Furthering the theme of impressive rookie performances, the three cars in the top 10 not from elite teams were both Chevrolet-powered cars from the former Arrow Schmidt Peterson Motorsports outfit and the No. 55 Honda of Coyne’s rookie Alex Palou.

O’Ward finished 14th, 14th and sixth in the three Japanese Super Formula Championship races he contested last year as he shared the track with TCS Nakajima Racing driver Palou. The 22-year-old Spaniard, who will race under the Dale Coyne Racing with Team Goh moniker during his foray into IndyCar, won a race on his way to finishing third out of 23 drivers in the premier Japanese open-wheel series, also collecting two fastest race laps and three pole positions in the season preceding his IndyCar move.

Only Naoki Yamamoto and Nick Cassidy scored more points than Palou during their respective 2019 Super Formula campaigns. Yamamoto won the championship in 2013 and 2018, plus the Super GT title in 2018. Cassidy was four-tenths of a second quicker than second-fastest driver Sergio Sette Camara — who tested at COTA with Carlin — in this past weekend’s rookie Formula E test at Marrakesh and also has a Super GT title to his name.

Put more succinctly: Alex Palou is the real deal, as any total-rookie who pedals a Coyne car to the top 10 in his debut full-field IndyCar event could reasonably be labeled. He was 0.1459 seconds off Askew and 0.0081 seconds clear of O’Ward, who might be looking at another year chasing his former Super Formula competitor despite the inclusion of Arrow and McLaren — and SP, for that matter — in his team name.

Oliver Askew laps COTA in 2020 preseason test
Oliver Askew’s rookie campaign adds excitement to the 2020 IndyCar season — just like Conor Daly’s stable program with Ed Carpenter Racing. | Credit: Taylor Robbins/Spacesuit Media

After Palou in ninth, full-season Carpenter driver Rinus VeeKay wound up 18th ahead of fellow rookies Sette Camara, Felipe Nasr and Dalton Kellett in 21st, 26th and 27th, with each of those drivers having their progress restricted not only by the weather but also by sharing their cars with another driver.

Sette Camara and Nasr’s involvement in IndyCar’s 2020 season remains undetermined while VeeKay will get a shot with a strong Chevrolet team and Kellett splits the calendar with open-wheel legends Sebastien Bourdais and Tony Kanaan. These drivers didn’t particularly make waves when the series descended upon COTA but, given the fight VeeKay took to Askew in a Juncos Racing Indy Lights entry as opposed to Andretti and Nasr’s raw speed in a Cadillac DPi-V.R, the potential of impressive outings this season exists.

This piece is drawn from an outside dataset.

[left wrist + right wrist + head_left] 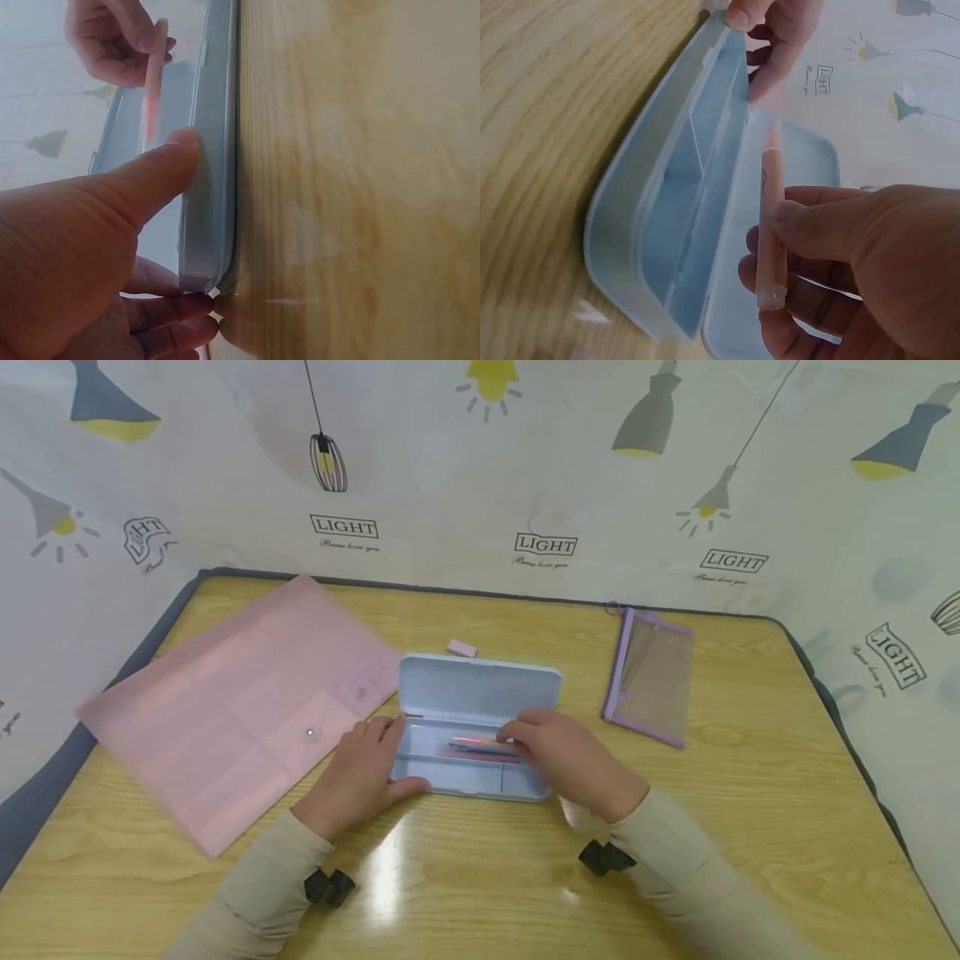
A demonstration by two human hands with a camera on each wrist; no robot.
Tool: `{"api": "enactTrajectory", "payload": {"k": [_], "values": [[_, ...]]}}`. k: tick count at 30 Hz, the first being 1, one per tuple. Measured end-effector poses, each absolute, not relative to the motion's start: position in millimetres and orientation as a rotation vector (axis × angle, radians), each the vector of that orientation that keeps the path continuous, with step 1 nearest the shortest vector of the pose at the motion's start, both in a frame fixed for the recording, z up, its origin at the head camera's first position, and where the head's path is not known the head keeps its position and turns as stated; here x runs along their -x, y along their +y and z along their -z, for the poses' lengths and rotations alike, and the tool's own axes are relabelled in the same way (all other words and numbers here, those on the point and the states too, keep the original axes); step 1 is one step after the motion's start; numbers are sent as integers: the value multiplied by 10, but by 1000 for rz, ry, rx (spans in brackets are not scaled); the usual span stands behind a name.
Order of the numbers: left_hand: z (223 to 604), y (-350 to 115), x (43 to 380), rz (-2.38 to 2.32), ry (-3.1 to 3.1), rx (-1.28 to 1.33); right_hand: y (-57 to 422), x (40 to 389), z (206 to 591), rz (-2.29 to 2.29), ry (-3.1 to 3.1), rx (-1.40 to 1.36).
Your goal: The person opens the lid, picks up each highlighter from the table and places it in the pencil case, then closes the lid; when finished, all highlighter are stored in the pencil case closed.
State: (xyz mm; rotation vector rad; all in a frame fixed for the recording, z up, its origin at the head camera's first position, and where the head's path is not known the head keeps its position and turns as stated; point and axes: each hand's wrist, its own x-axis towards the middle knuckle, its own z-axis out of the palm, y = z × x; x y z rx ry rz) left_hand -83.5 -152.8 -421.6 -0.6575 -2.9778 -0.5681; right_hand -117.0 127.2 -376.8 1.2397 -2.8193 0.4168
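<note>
A light blue pencil case [450,774] lies on the table with its lid [480,687] raised at the back. My left hand [363,772] grips the left end, thumb at the front rim and fingers round the corner. Over the case, my right hand [566,756] pinches a peach-coloured marker pen [771,225] between thumb and fingers. The marker's translucent end [771,297] points toward my palm side, its pinkish end away. In the head view, thin blue and pink lengths overlap the rear compartment beside the marker, partly hidden by the right hand.
A pink plastic folder [240,718] lies to the left, its edge near the left hand. Behind the case sits a small pink eraser [462,648]. A purple-edged mesh zip pouch [652,681] lies at the right. Lamp-printed cloth [450,468] surrounds the wooden table [480,877].
</note>
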Motion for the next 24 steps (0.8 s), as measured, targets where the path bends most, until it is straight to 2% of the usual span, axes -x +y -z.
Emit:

Without question, the most waves were made by Scott McLaughlin as he sampled a Penske Indy car in the follow-up to a recent test at Sebring International Raceway. Talk about potential — the two-time and defending Virgin Australia Supercars Championship titlist would’ve shocked if one of his 62 laps was quick enough to crack the top 15. Instead, McLaughlin lapped within a half-second of Power to land third on the timesheet, turning the story from a one-off gift for Supercars domination into the start of the relocation of a young career from down under to America.

In both Arrow McLaren SP drivers, Palou, McLaughlin and others, IndyCar has a robust collection of prospects worthy of attention from not only team owners but fans as well. Add to that an extraordinary step forward in safety with the Aeroscreen and the sturdy prowess of its finest competitors and a few of the angles that have the upcoming season packed with intrigue are assembled.

On display at COTA and primed to support a thrilling weekend on the streets of St. Petersburg, these takeaways from the first IndyCar gathering of 2020 are sure to remain prominent until the last — and beyond.